Para a médica dermatologista Paula Sian, a proposta do mês dialoga
diretamente com a saúde do corpo, em especial, da pele. “A pele é o maior órgão
do corpo humano e, muitas vezes, o primeiro reflexo de como estamos por dentro.
Emoções reprimidas, estresse constante e a vida no automático impactam
diretamente a saúde dermatológica”, explica.
Segundo a especialista, pele e sistema nervoso têm a mesma origem
embrionária, o que ajuda a compreender por que ansiedade, estresse crônico e má
qualidade do sono podem desencadear ou agravar quadros como dermatite, rosácea,
acne e psoríase. “Tratar apenas a pele, sem olhar para o todo, é como enxugar
gelo. A prevenção precisa ser pensada de forma integrativa”, afirma.
Burnout e sinais que o corpo emite
A médica viveu pessoalmente um processo de Burnout e relata que,
mesmo atuando na dermatologia, não conseguiu reconhecer a tempo os sinais que o
próprio corpo dava. Meses antes da crise que a afastou do trabalho, Paula
começou a apresentar dermatite intensa no couro cabeludo, espinhas, suor
excessivo durante o expediente, insônia, falhas de memória, dificuldades de
raciocínio e palpitações esporádicas.
“O corpo é sábio, mas estamos acostumados a ignorá-lo. O estresse
libera hormônios como o cortisol, associado à inflamações, acne e dermatite, e
a noradrenalina, ligada à insônia, palpitações e perda de memória. Eu sabia que
estava relacionado ao estresse, só não queria enxergar o quão grave a situação
já estava”, relata.
Ela reforça que o Burnout não surge de forma abrupta. Em muitos
casos, é construído ao longo dos anos, a partir de padrões de comportamento,
sobrecarga emocional, busca constante por aprovação e anulação das próprias
necessidades. “Quando a pessoa vive apenas para atender expectativas externas,
deixa de existir para si. Esse acúmulo gera emoções reprimidas, passividade
agressiva, sarcasmo, desânimo e adoecimento emocional”, explica.
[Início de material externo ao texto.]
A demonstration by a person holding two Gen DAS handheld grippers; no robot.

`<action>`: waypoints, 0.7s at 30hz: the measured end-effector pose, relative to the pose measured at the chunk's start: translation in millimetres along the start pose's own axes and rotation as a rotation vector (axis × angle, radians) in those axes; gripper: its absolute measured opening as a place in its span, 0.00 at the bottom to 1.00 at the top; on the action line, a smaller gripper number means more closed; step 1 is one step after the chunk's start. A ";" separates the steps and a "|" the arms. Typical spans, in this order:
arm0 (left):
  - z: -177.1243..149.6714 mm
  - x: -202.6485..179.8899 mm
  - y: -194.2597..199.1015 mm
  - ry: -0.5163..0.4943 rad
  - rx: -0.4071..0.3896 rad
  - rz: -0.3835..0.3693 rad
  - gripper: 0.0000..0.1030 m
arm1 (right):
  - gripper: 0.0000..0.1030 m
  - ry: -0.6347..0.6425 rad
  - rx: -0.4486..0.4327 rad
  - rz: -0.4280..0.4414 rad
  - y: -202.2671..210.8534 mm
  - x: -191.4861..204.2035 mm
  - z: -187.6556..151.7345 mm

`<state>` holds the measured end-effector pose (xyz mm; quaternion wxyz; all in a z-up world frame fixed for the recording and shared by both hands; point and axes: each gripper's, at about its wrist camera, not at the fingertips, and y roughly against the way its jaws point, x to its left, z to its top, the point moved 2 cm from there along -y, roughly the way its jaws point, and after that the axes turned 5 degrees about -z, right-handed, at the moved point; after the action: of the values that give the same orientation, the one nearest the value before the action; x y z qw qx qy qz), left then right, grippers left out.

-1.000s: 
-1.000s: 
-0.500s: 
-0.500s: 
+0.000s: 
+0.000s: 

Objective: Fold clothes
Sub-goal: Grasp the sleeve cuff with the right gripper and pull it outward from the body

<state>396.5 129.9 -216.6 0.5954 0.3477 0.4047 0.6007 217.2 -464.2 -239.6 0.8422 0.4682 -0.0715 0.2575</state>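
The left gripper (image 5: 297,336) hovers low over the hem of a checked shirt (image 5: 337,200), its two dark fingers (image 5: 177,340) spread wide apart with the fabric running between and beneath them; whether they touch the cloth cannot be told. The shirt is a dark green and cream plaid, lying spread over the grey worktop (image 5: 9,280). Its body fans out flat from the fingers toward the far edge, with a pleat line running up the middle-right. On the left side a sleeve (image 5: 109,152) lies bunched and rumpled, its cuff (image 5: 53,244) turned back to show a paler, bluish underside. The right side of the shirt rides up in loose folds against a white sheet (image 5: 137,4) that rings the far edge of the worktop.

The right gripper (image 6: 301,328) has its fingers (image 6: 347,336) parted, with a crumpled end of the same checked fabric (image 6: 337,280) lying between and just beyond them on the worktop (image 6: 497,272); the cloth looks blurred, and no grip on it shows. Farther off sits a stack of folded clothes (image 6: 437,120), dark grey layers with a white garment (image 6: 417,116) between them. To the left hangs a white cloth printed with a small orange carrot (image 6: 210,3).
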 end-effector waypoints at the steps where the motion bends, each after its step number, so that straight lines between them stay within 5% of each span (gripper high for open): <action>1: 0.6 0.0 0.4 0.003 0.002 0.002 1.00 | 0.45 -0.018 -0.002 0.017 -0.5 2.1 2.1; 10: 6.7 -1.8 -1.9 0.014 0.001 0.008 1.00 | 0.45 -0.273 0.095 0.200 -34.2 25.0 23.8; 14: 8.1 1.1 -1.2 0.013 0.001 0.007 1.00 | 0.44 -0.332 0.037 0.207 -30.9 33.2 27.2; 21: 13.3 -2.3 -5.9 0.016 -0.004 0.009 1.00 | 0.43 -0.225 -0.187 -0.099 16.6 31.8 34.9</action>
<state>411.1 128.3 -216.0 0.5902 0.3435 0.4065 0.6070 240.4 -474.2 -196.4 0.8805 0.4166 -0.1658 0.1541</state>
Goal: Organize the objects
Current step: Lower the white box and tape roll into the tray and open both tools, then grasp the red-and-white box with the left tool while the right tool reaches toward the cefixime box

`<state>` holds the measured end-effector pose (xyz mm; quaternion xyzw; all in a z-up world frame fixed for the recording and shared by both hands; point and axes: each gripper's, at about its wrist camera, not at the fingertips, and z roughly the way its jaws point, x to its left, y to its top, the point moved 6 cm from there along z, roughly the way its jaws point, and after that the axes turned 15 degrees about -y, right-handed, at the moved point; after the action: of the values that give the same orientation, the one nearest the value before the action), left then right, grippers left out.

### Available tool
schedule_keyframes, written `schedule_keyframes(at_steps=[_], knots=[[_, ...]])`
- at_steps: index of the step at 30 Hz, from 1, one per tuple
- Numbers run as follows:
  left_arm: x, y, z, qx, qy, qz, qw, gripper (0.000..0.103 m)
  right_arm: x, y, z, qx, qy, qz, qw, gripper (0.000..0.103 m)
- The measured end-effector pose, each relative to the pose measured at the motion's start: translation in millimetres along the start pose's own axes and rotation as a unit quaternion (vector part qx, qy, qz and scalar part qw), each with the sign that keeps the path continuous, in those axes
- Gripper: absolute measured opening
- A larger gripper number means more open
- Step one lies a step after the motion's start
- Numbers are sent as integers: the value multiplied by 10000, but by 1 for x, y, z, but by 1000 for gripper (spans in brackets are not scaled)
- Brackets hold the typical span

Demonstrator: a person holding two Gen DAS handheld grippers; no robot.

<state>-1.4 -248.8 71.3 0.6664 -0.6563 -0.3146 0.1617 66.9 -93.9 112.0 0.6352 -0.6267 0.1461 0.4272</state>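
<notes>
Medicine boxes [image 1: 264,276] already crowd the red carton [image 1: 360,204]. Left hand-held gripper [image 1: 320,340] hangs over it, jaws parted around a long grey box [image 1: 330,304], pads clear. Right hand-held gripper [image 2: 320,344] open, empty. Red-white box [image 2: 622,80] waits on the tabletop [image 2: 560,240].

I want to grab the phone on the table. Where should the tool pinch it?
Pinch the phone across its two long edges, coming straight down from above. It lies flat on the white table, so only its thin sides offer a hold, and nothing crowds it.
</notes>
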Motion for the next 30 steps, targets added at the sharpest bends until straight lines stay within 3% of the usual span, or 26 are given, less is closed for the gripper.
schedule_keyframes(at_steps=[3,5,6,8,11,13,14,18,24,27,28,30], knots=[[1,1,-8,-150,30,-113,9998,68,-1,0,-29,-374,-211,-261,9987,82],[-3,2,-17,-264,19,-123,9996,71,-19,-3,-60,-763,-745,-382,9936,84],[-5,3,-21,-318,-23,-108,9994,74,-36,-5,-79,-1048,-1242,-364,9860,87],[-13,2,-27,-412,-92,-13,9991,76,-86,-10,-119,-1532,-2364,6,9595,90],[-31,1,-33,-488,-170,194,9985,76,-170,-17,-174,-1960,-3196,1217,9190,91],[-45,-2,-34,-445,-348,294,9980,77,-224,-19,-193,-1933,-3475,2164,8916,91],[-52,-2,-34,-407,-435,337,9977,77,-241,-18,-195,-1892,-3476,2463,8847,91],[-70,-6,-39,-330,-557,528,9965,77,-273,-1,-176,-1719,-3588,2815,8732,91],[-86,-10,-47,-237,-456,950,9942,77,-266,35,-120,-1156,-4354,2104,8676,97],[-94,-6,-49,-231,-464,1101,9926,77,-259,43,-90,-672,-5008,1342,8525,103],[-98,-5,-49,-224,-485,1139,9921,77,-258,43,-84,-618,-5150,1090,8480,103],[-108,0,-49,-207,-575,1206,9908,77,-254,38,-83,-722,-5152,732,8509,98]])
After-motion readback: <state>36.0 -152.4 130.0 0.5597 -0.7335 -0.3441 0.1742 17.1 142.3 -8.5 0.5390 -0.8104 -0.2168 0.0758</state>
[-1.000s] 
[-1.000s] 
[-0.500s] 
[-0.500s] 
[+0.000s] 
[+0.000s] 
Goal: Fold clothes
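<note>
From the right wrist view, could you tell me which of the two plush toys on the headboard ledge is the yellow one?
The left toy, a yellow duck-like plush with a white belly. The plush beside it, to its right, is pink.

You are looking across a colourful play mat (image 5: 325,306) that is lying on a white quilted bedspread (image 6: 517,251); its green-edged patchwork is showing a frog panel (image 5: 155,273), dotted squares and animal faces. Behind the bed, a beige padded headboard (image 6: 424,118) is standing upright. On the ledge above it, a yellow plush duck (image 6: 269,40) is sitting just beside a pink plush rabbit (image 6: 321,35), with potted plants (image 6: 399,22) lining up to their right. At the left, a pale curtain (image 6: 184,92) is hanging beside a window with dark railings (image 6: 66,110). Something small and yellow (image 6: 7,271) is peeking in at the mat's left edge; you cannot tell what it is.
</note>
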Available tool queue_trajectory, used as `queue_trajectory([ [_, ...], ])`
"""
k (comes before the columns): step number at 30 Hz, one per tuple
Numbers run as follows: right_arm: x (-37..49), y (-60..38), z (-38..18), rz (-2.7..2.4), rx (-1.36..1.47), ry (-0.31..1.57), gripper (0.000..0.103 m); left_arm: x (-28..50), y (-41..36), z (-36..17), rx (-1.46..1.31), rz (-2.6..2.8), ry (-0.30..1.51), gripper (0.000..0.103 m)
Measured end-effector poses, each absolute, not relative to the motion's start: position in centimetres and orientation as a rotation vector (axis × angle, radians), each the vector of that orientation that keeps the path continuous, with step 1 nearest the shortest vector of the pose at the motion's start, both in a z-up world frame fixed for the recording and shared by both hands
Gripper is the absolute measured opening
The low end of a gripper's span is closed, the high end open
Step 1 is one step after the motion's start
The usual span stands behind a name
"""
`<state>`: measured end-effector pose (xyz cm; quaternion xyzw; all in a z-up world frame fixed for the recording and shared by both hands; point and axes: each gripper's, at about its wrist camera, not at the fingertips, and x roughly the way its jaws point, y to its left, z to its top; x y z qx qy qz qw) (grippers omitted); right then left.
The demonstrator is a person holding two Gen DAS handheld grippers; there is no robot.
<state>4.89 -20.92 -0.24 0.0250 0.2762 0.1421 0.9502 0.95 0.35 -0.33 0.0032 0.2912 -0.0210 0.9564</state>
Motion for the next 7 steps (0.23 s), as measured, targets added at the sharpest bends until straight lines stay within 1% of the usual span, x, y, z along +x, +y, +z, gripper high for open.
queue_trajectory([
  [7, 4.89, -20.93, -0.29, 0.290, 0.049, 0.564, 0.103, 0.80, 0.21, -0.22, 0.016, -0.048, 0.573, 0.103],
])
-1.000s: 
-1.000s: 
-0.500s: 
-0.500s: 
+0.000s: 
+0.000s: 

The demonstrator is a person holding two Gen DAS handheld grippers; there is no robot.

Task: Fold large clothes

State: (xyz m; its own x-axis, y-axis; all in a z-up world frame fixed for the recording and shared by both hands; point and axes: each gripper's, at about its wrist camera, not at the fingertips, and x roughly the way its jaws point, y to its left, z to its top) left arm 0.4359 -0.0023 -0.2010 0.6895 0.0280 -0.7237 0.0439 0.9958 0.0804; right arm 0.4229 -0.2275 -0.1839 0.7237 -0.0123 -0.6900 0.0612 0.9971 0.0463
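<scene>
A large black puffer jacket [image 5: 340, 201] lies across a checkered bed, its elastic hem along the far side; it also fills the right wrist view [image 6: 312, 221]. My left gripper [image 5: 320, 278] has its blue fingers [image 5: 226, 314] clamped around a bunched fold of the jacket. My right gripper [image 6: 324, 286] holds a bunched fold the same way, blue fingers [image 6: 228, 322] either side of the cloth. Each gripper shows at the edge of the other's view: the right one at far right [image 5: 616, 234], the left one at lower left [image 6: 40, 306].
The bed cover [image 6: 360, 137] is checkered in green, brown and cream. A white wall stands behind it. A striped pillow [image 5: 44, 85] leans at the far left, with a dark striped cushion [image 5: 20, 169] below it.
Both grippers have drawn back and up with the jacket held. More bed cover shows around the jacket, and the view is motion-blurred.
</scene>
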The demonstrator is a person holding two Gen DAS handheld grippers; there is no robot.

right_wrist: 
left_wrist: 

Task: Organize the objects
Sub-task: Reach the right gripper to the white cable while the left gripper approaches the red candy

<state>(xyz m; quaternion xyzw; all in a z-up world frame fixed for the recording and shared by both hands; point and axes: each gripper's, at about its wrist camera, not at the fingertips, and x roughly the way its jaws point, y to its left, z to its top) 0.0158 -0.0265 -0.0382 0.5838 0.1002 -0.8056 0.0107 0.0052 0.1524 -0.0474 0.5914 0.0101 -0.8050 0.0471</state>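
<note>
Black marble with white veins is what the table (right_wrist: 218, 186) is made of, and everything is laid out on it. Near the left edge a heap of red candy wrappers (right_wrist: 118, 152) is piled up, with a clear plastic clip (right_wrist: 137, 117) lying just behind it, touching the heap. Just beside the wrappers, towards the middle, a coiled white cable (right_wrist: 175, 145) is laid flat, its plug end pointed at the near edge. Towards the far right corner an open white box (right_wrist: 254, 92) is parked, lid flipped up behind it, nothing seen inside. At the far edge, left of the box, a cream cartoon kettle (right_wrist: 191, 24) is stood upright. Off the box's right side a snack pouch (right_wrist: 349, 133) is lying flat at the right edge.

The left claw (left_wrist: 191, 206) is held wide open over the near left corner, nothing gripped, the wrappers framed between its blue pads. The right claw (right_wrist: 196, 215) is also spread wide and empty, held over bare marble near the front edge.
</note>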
Hábitos que fortalecem a saúde da pele e da mente
Segundo a dermatologista, a prevenção passa por escolhas
cotidianas que vão além do cuidado estético e impactam diretamente o equilíbrio
emocional e o funcionamento do organismo. Pequenas mudanças na rotina podem
atuar de forma preventiva, tanto para a saúde mental quanto para a pele:
- Cuidar das emoções,
por meio de terapia, meditação e pausas conscientes, ajuda a reduzir
inflamações e crises recorrentes;
- Alimentação
consciente, rica em alimentos
anti-inflamatórios e com menos ultraprocessados, contribui para o
equilíbrio do organismo;
- Sono
de qualidade, essencial para a regeneração da
pele e o controle hormonal;
- Atividade
física regular, que melhora a circulação, a
oxigenação da pele e reduz a ansiedade;
- Rotina de cuidados personalizada, sempre com orientação médica, respeitando as necessidades individuais de cada pele.
O Janeiro Branco reforça a importância de sair do modo automático
e olhar para a própria saúde de forma integral. Planejar quem se quer ser, como
viver e quais limites estabelecer ao longo do ano é também uma forma de
prevenção. “Cuidar da saúde emocional é cuidar do corpo como um todo. A pele
fala e aprender a escutá-la pode evitar adoecimentos mais graves”, conclui Paula.